Janganlah Hatimu Mudah Terluka

Oleh PUSREFIL

Sebenarnya untuk apakah kita hidup di dunia ini? Jawaban atas pertanyaan ini dapat beragam. Manusia memiliki karakteristik individual yang khas, unik, sebab itu tujuan hidupnya juga unik. Ada yang ingin mendapatkan kekayaan sebanyak-banyaknya. Ada yang ingin memiliki kekuasaan sebesar-besarnya. Ada yang ingin memperoleh pahala sebanyak-banyaknya. Atau, mungkin, ada pula yang ingin mempunyai pasangan hidup yang secantik-cantiknya atau setampan-tampannya. Ada yang ingin memiliki semua yang telah disebutkan itu. Terserahlah, itu menjadi hak setiap orang sepenuhnya.

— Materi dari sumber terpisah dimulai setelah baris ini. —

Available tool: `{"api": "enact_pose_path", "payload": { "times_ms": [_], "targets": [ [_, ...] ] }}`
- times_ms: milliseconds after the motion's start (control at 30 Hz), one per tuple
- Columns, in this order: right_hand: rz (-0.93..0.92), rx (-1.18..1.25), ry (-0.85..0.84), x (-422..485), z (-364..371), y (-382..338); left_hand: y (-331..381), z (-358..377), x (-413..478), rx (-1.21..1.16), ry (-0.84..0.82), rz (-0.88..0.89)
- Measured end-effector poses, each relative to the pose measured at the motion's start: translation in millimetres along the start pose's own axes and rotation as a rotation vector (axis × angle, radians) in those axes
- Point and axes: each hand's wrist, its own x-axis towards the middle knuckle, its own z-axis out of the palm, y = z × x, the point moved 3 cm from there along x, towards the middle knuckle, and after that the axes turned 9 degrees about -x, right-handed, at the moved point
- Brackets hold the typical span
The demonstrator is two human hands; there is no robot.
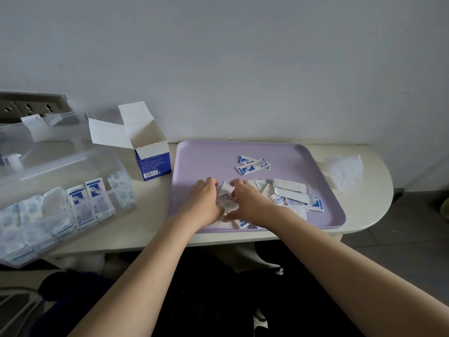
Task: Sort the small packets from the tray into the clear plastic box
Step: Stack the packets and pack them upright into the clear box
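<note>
Our left hand and right hand gather, fingers pinching packets between them; next we'd carry them left to the box.

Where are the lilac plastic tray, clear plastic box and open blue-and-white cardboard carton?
Lilac plastic tray point(206, 158): head view, bare far floor.
Clear plastic box point(122, 188): head view, right end wall.
Open blue-and-white cardboard carton point(154, 164): head view, blue front.

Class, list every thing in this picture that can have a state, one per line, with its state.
clear plastic box, lid open, partly filled
cardboard carton, upright, flaps open
purple tray, lying flat, partly covered
small packets, loose, heaped unsorted on the tray
left hand, fingers curled on small packets
right hand, fingers curled on small packets
</note>
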Motion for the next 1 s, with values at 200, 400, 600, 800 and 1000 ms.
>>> {"api": "enact_pose_path", "payload": {
  "times_ms": [200, 400, 600, 800, 1000],
  "targets": [
    [-0.06, 0.062, -0.041, -5, 1, -3, -1, 1, -5, -0.006, -0.027, -0.021],
    [-0.197, 0.074, -0.055, -12, -7, 1, 0, -2, -4, -0.089, -0.001, -0.018],
    [-0.273, -0.015, 0.069, -14, -12, 7, 2, 3, -9, 0.021, -0.08, 0.018],
    [-0.271, -0.238, 0.038, -12, -11, 6, 1, 3, -14, 0.068, -0.119, 0.045],
    [-0.227, -0.313, -0.02, -14, -9, 6, -4, 3, -15, 0.154, -0.122, 0.008]
  ]
}}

Tetapi, sebenarnya hakikat hidup ini adalah mencari kemuliaan. Kemuliaan sebagaimana fitrah manusia itu diciptakan oleh Allah Yang Maha Esa. Manusia diciptakan dan dihidupkan oleh Allah, diberi semacam paket yang melekat pada kehidupannya. Karena manusia yang percaya akan hidup di dua dimensi, dimensi fana (dunia) dan dimensi abadi (akhirat), maka manusia mesti mengelola dua kehidupan tersebut. Manajemen di dua kehidupan itu seperti apa? Itulah yang penting. Untungnya Allah berbaik hati telah memberikannya kepada kita semua ilmu menghadapi kehidupan. Kita tak perlu repot-repot memformulasikan tata perilaku untuk menghadapi kedua kehidupan itu dalam bentuk tuntunan atau pedoman yang ada di kitab suci atau ajaran utama pada setiap agama atau keyakinan. Dalam ajaran agama yang saya anut, manusia yang dapat menerapkan tuntunan itu akan selamat, baik selamat di dunia maupun di akhirat, insya Allah.

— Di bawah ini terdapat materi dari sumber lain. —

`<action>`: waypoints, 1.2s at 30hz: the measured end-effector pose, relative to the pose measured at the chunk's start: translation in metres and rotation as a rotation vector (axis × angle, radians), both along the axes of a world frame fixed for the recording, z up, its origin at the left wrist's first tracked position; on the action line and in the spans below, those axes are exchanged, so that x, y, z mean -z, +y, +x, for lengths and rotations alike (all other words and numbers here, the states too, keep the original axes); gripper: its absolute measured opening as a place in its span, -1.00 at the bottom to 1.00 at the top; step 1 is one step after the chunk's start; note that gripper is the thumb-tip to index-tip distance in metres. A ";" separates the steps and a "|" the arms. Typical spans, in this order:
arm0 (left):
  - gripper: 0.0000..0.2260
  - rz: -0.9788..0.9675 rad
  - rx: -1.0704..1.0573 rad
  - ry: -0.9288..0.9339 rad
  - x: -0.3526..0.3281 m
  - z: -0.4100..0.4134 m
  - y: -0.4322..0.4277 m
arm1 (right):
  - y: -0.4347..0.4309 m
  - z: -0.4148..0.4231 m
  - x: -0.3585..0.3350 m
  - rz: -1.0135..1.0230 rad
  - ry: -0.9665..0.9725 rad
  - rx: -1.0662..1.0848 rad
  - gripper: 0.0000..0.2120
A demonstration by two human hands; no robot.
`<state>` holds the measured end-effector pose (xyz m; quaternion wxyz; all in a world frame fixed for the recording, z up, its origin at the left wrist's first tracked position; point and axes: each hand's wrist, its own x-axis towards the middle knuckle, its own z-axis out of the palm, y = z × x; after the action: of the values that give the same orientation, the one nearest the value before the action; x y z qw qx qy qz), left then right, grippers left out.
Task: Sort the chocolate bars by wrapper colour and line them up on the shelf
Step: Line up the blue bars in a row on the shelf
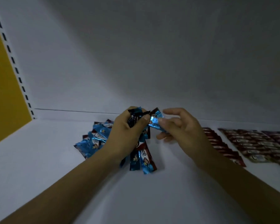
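Count: two hands are in view. One blue-wrapped chocolate bar (155, 125) is singled out. A bundle of blue-wrapped bars (141, 156) and a heap of loose blue-wrapped bars (95, 139) are also present, with motion blur and overlap preventing an exact count of either. The red-wrapped bars (223, 147) lie in one overlapped line, with a wider block of red-wrapped bars (255, 143) beyond it, too many and too small to count.

Position: the left hand (128, 131) has its fingers curled round the bundle, whose lower ends fan out below the palm. It cannot be told whether those ends touch the shelf (55, 167). The right hand (183, 126) pinches the single blue bar between thumb and index finger, its other fingers loosely spread. That bar sits between the two hands, its far end touching the bundle's top. The loose heap lies on the shelf just left of the left hand and is partly hidden by it.

Surroundings: the red rows lie on the shelf to the right (well apart from the blue heap), the right forearm crossing their near end. A white back panel (136, 62) closes the rear. A slotted upright (14, 65) and a yellow panel (3, 94) stand at the left.
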<state>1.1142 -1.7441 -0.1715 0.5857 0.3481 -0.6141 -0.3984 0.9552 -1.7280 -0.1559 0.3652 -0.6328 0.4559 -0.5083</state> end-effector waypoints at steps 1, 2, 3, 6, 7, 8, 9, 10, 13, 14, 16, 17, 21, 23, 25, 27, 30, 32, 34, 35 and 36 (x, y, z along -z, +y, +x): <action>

Nah, dalam kerangka seperti itu salah satu sarananya adalah berkehidupan sosial. Dengan berkehidupan sosiallah manusia dapat mencapai kemuliaan. Manusia yang hidup menyendiri akan sulit mencapai kemuliaan. Mengapa? Sebagian besar amal baik kita memerlukan orang lain. Misalnya, jika kita akan bersedekah kepada fakir miskin, maka harus ada fakir miskinnya. Tidak bisa kita bersedekah tanpa orang lain yang akan kita beri sedekah. Apa kita mau bersedekah kepada pohon? Bisa saja kita berbuat baik yang dicatat oleh Allah dengan menjaga kelestarian alam sebagai amal yang menimbulkan pahala, namun itu tidak akan dibalas dengan umpan balik yang lebih membahagiakan kita dibandingkan jika kita beramal kepada manusia lainnya. Misalnya juga, manakala kita mau mengurangi kesedihan orang lain, kita memerlukan orang yang sedih.

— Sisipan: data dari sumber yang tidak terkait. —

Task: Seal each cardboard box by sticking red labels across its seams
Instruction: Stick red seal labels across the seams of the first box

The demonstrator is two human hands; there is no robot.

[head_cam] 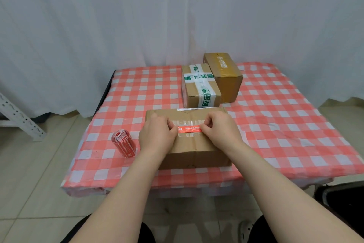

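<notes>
- While the left hand [157,134] and the right hand [218,130] each pinch one end of the red label [189,129], the strip lies stretched between them over the top of the nearest box [197,159], which sits at the near middle of the checked tablecloth [275,124].
- Both grips are closed on the label: thumb and curled fingers nip its ends, left hand on the left end, right hand on the right.
- The label's long axis runs left to right. The seam [195,156] appears to run the other way, from the near face up over the top and away from the person, so the strip crosses it roughly square and near its own middle.
- Whether the label already touches the cardboard or hovers just above it cannot be told from this view.
- Judging from this, the coming move is to press straight down and smooth outward from the seam. Neither hand is nearer, since each sits about equally far from the seam.
- A strip of clear tape shows on the lid just beyond the label, and another just below it.
- The roll of labels [124,145] lies to the left of the box, closer to the left hand.
- The green-taped box [199,87] and the brown-taped box [224,77] stand side by side behind, with no red label visible on either.
</notes>
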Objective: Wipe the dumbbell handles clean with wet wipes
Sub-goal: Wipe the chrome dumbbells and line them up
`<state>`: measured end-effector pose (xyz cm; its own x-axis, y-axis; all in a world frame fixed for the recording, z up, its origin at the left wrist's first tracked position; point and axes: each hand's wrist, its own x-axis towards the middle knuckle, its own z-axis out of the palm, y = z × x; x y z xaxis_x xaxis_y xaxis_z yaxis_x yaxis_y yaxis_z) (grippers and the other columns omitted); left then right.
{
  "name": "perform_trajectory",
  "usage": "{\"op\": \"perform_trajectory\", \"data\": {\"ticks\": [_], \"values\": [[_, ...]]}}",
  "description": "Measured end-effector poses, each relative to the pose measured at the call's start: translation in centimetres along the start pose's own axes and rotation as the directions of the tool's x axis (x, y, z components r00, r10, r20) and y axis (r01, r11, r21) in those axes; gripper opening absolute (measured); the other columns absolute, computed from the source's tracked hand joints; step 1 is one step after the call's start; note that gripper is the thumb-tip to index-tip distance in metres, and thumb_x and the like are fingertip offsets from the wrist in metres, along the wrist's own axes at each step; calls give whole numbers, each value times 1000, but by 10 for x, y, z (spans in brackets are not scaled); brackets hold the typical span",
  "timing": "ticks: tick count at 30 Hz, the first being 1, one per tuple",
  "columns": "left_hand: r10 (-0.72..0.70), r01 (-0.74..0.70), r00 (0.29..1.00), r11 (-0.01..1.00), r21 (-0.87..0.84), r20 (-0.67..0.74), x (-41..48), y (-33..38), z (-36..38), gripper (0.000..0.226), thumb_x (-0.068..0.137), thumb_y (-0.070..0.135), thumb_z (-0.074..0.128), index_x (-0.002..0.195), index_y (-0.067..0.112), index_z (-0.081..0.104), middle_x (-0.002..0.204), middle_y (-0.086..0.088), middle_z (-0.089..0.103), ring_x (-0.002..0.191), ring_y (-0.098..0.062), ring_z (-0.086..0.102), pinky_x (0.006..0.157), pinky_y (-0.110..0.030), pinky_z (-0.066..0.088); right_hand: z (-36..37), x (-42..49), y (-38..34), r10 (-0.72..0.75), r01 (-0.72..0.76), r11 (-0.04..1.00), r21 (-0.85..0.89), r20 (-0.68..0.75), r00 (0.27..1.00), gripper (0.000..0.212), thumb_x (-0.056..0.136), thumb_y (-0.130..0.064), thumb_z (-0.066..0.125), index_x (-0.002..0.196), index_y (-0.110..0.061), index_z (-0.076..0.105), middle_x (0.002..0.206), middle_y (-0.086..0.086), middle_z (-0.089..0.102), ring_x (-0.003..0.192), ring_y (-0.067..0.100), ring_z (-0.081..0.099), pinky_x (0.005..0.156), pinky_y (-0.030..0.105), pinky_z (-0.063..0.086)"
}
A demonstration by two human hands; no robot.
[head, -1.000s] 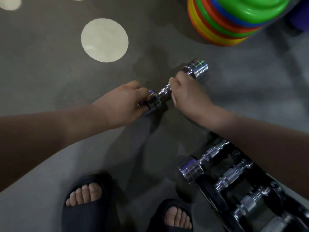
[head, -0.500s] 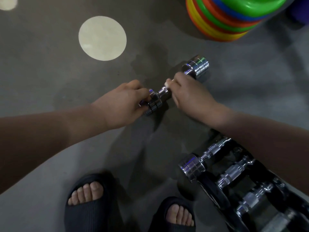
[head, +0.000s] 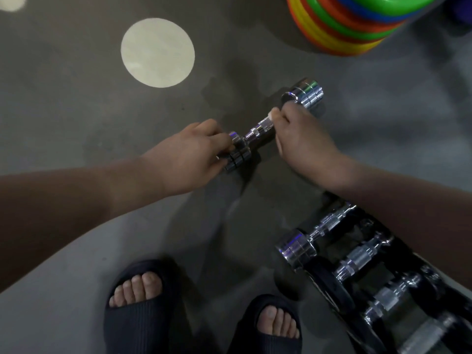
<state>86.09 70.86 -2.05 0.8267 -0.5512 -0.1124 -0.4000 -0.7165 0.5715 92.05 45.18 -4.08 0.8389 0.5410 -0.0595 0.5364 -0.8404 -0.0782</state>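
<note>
The right hand [head: 304,141] has slid along the handle [head: 264,127] toward the far head [head: 307,94]. A second ago it sat close to the near head [head: 238,155] with only a short bit of bar showing. Now a longer stretch of knurled chrome lies bare between the two hands. The fingers are curled right round the bar, up against the far head.

A sliver of white pokes out at the fingertips, most likely the wet wipe [head: 269,114]. So little of it shows in this dim light that I would not swear to it.

The left hand [head: 194,154] has not shifted. It grips the near head and keeps the dumbbell [head: 251,136] steady. The dumbbell lies slantwise in front of the person's slippers [head: 138,310], with its far end to the right.

To my eye that slide is one wiping stroke carried out to the far end of the bar. This handle looks well under way, though the bare stretch near the left hand may want another pass.

More work seems to be waiting. The rack of dumbbells [head: 357,264] sits near and to the right, under the right forearm, with several chrome handles showing. The stack of coloured discs [head: 344,34] sits far right, and a pale circle [head: 157,52] marks the floor [head: 76,111] far left.
</note>
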Motion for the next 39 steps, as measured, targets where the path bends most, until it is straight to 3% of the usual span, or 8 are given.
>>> {"op": "perform_trajectory", "data": {"ticks": [5, 11, 17, 21, 27, 29, 34, 39], "values": [[-13, 13, 1000, 1000, 18, -7, 0, 0, -1, 24, 86, 27, 55, 102, 12, 66, 104, -9, 57, 88, -33, 60, 83, -34, 49, 2, -17, -28, -276, 275, 961, 17, 88, 957, 37, 93, -8, 58, 129, 3, 54, 102, 19, 57, 87, 40, 57, 52, 39, 45], [-2, 2, 1000, 1000, 30, -12, 0, 0, -1, 27, 90, 25, 50, 109, 14, 65, 107, -10, 56, 87, -37, 61, 82, -37, 50, -10, -4, 8, 112, -110, 993, -48, 26, 993, 23, 104, -16, 38, 118, -6, 54, 112, 16, 53, 101, 37, 54, 78, 46, 45], [17, -15, 999, 999, 34, -30, 6, 0, -2, 26, 89, 15, 67, 114, 14, 60, 100, -9, 54, 87, -37, 60, 77, -38, 50, -9, -15, -7, -152, 156, 987, -48, 75, 985, 34, 91, -8, 62, 123, 3, 59, 101, 18, 57, 84, 39, 58, 52, 36, 39], [-11, 14, 998, 999, 46, -57, 5, 2, 4, 40, 89, 21, 70, 126, 10, 59, 106, -11, 58, 95, -35, 61, 82, -38, 49, -6, -10, 12, 86, -82, 993, -89, 44, 995, 30, 103, -16, 46, 126, 2, 53, 111, 20, 54, 98, 41, 55, 64, 47, 46], [27, -20, 997, 996, 87, -75, 4, 4, 8, 35, 88, 21, 72, 120, 7, 64, 102, -13, 58, 87, -37, 60, 82, -42, 52, -10, -15, 12, 119, -114, 977, 179, -16, 993, 33, 97, -17, 54, 125, -5, 65, 102, 17, 61, 85, 36, 61, 69, 39, 52], [39, -33, 996, 996, 83, -74, 5, 4, 8, 34, 88, 20, 72, 118, 8, 64, 101, -13, 58, 86, -36, 60, 81, -41, 50, -20, -15, 7, 231, -206, 891, 406, -13, 973, 30, 98, -21, 56, 126, -14, 65, 96, 1, 65, 86, 18, 61, 77, 29, 49], [23, -18, 998, 997, 78, -54, 6, 1, 6, 36, 85, 21, 74, 117, 9, 64, 101, -12, 56, 89, -36, 60, 80, -38, 49, -28, -13, -8, 422, -490, 477, 730, 299, 856, 24, 96, -11, 57, 110, -30, 58, 70, -10, 59, 50, -1, 51, 50, 15, 41], [-4, 7, 998, 998, 60, -56, 7, 1, 7, 37, 87, 23, 71, 120, 10, 63, 104, -11, 56, 94, -34, 59, 81, -34, 44, -24, -6, 0, 456, -458, 640, 616, 175, 873, 16, 94, -7, 53, 100, -19, 62, 57, -15, 55, 54, -4, 53, 53, 14, 38]]}}
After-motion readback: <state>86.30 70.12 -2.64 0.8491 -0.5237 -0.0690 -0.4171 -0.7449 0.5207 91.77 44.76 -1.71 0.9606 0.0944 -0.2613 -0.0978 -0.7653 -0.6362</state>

Berkehidupan sosial antarmanusia memerlukan perasaan-perasaan. Perasaan kita akan menentukan kualitas hubungan kita dengan orang lain. Perasaan yang gembira akan membuat orang lain ikut bergembira. Demikian pula perasaan sedih. Pada umumnya orang lebih senang melihat kegembiraan daripada kesedihan. Keceriaan kita akan membuat orang-orang mendekat kepada kita. Kita sebetulnya tidak suka melihat kesedihan. Memang dalam konteks tertentu, misalnya dalam kompetisi, kita senang melihat kesedihan orang yang kita kalahkan. Namun, sebenarnya bukan kesedihan itu yang membuat kita senang, melainkan kemenangan kita dalam berkompetisi.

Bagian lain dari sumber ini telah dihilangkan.